> **PROBLEM TO WORK ON**:
Below are some entries. Repeat exactly the lines from the one with "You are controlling" through the one with "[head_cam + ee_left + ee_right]", and only those.

START DATA

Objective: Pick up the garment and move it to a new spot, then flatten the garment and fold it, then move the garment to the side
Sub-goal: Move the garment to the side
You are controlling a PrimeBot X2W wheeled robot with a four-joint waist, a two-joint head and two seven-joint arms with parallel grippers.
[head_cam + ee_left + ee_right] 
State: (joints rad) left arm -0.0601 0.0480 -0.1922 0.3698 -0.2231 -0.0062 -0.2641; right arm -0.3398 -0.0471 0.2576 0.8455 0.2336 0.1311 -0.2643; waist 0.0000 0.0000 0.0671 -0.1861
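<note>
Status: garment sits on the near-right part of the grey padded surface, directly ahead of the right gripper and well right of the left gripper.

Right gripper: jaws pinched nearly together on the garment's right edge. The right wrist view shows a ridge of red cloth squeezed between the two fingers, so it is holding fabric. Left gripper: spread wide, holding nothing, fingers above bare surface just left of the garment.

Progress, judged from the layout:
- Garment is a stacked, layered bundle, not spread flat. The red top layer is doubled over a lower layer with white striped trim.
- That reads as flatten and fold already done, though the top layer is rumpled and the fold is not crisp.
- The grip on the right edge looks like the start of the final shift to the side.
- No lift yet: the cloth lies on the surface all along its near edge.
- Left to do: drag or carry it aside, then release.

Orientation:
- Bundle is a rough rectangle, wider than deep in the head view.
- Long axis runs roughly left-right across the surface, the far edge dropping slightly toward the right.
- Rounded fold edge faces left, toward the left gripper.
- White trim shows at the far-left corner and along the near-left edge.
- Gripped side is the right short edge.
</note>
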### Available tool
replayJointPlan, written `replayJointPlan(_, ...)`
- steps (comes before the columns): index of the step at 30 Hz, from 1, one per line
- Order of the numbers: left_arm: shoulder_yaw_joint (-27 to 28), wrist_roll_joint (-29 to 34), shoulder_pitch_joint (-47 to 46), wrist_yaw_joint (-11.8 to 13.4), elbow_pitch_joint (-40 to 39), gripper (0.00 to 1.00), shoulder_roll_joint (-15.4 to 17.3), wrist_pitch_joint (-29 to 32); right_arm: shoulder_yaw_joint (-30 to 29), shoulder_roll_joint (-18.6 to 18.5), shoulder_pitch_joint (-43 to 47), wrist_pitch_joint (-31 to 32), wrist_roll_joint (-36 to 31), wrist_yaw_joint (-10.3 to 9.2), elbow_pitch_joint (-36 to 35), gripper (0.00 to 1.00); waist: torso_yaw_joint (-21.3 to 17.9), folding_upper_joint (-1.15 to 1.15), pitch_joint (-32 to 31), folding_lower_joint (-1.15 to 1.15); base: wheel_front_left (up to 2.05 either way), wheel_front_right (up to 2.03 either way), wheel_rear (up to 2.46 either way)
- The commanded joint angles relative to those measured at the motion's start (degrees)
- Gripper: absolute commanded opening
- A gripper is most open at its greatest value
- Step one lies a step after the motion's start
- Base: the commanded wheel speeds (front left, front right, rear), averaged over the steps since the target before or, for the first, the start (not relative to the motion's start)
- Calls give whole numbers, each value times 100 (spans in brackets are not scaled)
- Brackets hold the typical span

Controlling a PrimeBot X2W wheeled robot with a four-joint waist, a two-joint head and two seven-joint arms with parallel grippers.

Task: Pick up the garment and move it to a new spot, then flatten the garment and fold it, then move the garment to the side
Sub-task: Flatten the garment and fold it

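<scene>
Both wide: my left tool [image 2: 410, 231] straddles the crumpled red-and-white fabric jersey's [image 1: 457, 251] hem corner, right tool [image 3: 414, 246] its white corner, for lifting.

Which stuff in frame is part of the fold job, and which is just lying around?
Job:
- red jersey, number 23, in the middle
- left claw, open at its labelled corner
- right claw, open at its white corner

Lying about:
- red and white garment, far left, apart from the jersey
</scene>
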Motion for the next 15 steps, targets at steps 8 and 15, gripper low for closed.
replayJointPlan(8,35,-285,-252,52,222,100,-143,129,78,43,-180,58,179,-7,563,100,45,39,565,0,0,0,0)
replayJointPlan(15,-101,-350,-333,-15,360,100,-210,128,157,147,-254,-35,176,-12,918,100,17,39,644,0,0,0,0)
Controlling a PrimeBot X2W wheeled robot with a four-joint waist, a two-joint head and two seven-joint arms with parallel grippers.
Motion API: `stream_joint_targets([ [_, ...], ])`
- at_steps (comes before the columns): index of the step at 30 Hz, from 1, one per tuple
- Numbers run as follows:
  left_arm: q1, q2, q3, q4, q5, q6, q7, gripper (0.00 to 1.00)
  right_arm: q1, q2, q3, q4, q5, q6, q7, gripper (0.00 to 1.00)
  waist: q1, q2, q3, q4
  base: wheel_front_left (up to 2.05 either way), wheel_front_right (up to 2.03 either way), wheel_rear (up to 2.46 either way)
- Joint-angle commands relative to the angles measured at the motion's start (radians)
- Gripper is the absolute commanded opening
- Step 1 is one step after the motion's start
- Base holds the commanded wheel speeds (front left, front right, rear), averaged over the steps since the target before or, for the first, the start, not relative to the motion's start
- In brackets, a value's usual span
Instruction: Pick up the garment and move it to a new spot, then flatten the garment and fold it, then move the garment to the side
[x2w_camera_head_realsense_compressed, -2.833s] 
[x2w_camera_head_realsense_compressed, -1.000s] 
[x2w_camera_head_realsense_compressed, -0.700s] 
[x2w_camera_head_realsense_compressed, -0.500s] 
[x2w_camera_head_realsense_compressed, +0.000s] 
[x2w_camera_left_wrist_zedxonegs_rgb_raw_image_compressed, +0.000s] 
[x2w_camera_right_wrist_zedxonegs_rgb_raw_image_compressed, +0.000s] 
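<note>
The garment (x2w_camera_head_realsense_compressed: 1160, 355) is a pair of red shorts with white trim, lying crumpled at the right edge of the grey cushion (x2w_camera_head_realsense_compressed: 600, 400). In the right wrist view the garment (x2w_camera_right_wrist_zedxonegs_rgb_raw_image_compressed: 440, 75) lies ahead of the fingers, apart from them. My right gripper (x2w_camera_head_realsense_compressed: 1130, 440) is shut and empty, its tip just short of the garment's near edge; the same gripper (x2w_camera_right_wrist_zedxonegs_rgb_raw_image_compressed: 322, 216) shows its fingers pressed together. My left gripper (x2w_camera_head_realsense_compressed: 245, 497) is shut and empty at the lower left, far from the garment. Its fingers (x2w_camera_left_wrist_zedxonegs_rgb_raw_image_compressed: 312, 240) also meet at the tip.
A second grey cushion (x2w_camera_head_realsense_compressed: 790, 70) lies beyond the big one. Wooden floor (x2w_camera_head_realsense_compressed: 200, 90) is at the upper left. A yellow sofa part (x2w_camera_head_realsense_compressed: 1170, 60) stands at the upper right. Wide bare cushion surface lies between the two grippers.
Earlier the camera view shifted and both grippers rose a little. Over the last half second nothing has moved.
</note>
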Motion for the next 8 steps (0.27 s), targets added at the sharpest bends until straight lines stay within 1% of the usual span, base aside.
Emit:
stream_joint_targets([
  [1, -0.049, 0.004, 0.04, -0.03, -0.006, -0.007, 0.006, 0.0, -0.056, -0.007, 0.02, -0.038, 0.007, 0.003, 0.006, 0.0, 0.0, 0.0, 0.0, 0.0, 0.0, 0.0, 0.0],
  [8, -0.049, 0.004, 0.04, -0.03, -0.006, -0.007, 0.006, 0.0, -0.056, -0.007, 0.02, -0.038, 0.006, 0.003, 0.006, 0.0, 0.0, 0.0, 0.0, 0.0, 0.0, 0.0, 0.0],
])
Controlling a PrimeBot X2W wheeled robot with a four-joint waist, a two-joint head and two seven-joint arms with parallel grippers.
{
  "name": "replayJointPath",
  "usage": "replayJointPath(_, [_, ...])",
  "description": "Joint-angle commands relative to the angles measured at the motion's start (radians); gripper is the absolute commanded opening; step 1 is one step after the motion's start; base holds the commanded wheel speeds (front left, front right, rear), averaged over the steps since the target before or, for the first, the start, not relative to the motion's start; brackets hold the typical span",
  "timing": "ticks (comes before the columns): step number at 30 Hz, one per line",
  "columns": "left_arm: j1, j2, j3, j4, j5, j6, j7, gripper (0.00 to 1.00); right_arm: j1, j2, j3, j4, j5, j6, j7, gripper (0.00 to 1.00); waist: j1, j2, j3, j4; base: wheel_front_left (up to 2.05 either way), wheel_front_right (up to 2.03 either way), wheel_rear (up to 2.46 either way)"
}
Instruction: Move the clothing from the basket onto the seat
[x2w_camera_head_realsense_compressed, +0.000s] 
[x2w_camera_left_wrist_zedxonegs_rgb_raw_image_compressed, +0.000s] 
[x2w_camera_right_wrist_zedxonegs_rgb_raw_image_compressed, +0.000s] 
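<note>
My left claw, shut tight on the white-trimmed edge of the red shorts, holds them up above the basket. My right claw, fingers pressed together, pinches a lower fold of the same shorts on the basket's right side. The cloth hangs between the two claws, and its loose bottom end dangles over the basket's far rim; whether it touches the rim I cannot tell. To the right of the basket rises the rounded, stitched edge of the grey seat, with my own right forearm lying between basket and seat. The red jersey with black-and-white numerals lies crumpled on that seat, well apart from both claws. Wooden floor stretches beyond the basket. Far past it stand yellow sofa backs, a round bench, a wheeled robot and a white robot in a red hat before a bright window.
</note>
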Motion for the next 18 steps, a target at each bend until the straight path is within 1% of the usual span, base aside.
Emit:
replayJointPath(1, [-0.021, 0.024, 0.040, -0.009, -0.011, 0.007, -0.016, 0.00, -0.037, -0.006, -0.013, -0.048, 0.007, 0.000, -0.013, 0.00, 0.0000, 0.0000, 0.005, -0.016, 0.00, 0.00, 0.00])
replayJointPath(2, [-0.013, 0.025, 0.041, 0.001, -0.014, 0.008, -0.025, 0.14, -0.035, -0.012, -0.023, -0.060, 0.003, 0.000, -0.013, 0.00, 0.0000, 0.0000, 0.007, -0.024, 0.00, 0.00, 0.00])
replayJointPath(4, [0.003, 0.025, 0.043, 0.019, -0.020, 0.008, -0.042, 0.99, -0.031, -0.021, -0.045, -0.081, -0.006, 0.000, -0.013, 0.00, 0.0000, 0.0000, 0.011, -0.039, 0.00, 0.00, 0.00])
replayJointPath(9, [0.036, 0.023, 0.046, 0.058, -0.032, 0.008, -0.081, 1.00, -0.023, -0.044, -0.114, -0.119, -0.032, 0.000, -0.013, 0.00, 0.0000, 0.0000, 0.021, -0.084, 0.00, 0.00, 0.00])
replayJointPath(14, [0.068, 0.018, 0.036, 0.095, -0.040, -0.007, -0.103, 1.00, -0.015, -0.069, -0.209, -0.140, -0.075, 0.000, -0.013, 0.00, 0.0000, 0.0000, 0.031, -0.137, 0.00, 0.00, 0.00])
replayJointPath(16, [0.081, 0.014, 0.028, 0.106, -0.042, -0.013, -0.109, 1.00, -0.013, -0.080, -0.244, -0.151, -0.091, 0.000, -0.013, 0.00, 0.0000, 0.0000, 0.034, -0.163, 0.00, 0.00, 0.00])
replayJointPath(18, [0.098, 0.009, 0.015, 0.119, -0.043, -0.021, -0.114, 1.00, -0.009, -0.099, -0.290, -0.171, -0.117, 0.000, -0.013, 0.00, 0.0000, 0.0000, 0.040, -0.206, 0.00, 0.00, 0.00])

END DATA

> **ANSWER**:
You are controlling a PrimeBot X2W wheeled robot with a four-joint waist, a two-joint head and two seven-joint arms with parallel grippers.
[head_cam + ee_left + ee_right] 

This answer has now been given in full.